Lucie Campbell-Williams, composer, educator, and activist, was born on April 3, 1885, in Duck Hill (Carroll County), Mississippi, the youngest of Burrell and Isabella (Wilkerson) Campbell’s nine children. Her father worked for the Mississippi Central Railroad and her mother worked as a cook. Shortly after Campbell’s birth, Burrell Campbell was killed in a train accident. Being the sole provider for and caretaker of her nine children, in 1889 Isabella Campbell moved her family to Memphis. She not only wanted her children to receive an education, but she also wanted them exposed to the performing arts. However, because she could not afford a musical educatation for all of her children, Campbell sent Lora, Lucie’s sister, for piano lessons. When Lora wanted to cease the lessons, Lucie readily embraced the opportunity. Educated in the Memphis public schools, in 1899 Lucie Campbell graduated from Kortrecht High School (later Booker T. Washington) as class valedictorian. Later, she earned her baccalaureate degree from Rust College in Holly Springs, Mississippi, and a master’s degree from Tennessee Agricultural and Industrial State University.

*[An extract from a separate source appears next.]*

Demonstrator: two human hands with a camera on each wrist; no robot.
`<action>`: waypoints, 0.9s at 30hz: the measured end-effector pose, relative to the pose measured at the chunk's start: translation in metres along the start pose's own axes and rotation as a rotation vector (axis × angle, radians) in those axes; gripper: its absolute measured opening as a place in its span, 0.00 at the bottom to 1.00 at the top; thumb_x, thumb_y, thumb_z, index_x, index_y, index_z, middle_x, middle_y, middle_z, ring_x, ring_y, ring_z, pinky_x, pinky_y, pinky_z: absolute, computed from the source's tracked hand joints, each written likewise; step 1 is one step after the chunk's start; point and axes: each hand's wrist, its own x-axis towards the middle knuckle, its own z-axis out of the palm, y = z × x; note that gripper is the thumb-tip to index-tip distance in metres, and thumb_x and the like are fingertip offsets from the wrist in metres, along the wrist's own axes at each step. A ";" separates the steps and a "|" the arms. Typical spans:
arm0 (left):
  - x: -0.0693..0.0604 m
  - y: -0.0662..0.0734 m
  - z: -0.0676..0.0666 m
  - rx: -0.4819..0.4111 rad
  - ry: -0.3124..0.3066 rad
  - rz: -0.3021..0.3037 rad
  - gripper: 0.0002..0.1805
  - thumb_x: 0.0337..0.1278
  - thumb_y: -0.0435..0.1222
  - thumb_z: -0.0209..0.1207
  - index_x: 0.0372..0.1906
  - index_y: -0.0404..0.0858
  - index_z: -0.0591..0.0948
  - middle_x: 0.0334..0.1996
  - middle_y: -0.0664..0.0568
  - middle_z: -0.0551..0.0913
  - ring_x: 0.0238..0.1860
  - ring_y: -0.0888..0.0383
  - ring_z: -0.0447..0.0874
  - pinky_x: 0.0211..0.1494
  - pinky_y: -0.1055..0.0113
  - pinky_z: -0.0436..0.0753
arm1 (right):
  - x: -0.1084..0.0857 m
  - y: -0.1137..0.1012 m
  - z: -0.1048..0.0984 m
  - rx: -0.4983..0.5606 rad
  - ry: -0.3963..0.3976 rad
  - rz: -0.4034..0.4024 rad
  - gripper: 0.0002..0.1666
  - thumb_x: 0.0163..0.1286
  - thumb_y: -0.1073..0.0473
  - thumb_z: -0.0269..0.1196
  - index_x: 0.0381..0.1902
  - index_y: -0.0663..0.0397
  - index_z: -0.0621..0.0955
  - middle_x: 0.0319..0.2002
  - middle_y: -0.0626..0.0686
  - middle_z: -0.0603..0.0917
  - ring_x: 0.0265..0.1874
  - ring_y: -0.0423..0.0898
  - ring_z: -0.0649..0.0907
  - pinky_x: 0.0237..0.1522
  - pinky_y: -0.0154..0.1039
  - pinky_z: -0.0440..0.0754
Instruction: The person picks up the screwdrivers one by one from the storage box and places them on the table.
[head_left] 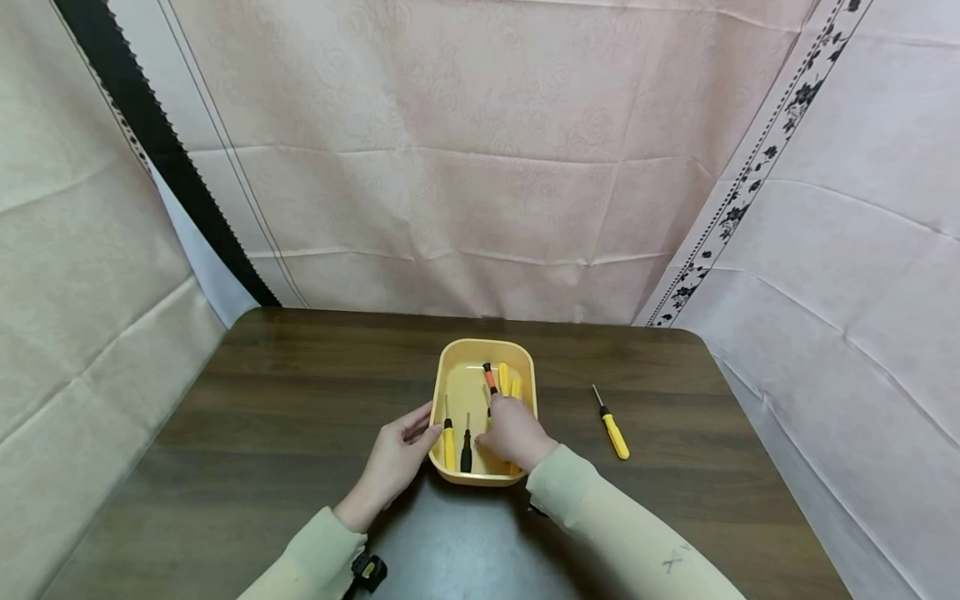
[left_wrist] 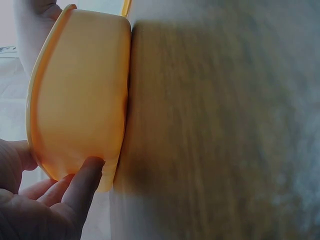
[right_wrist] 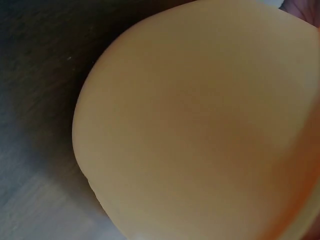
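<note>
A yellow plastic tray (head_left: 480, 479) stands on the table and holds several small screwdrivers. My left hand (head_left: 399, 454) grips its left side, thumb at the rim and fingers against the outer wall, as the left wrist view also shows. Inside the tray, my right hand (head_left: 517, 433) reaches down over the screwdrivers on the right; its fingertips are hidden. Left of it lie a yellow-handled screwdriver (head_left: 449, 446) and a black-handled screwdriver (head_left: 467, 457). Beyond it are an orange-and-black handle (head_left: 490, 379) and yellow handles (head_left: 504, 377). The right wrist view shows mostly the tray's outer wall (right_wrist: 200, 120).
One yellow-and-black screwdriver (head_left: 615, 435) lies on the dark wooden table (head_left: 300, 400), right of the tray. Pale cloths (head_left: 465, 167) hang behind the table and at both sides.
</note>
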 end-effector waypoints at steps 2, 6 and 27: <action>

Campbell began her teaching career at Carnes Avenue Grammar School. In 1911 she was transferred to her high school alma mater where she taught American history and English. Respected by her colleagues as an educator, Campbell was elected vice president of the American Teachers Association. From 1941 to 1946 she served as president of the Tennessee Teachers Association (TTA). The same year that her tenure as president of the TTA ended, Campbell was named to the National Policy Planning Commission of the National Educational Association.

Like other women of her era, Campbell was an activist for civil and social justice. She defied “Jim Crow” streetcar laws when she refused to relinquish her seat in the section reserved for whites. As president of the Negro Education Association, she struggled with governmental officials to redress the pay scale and benefit inequities for Negro teachers.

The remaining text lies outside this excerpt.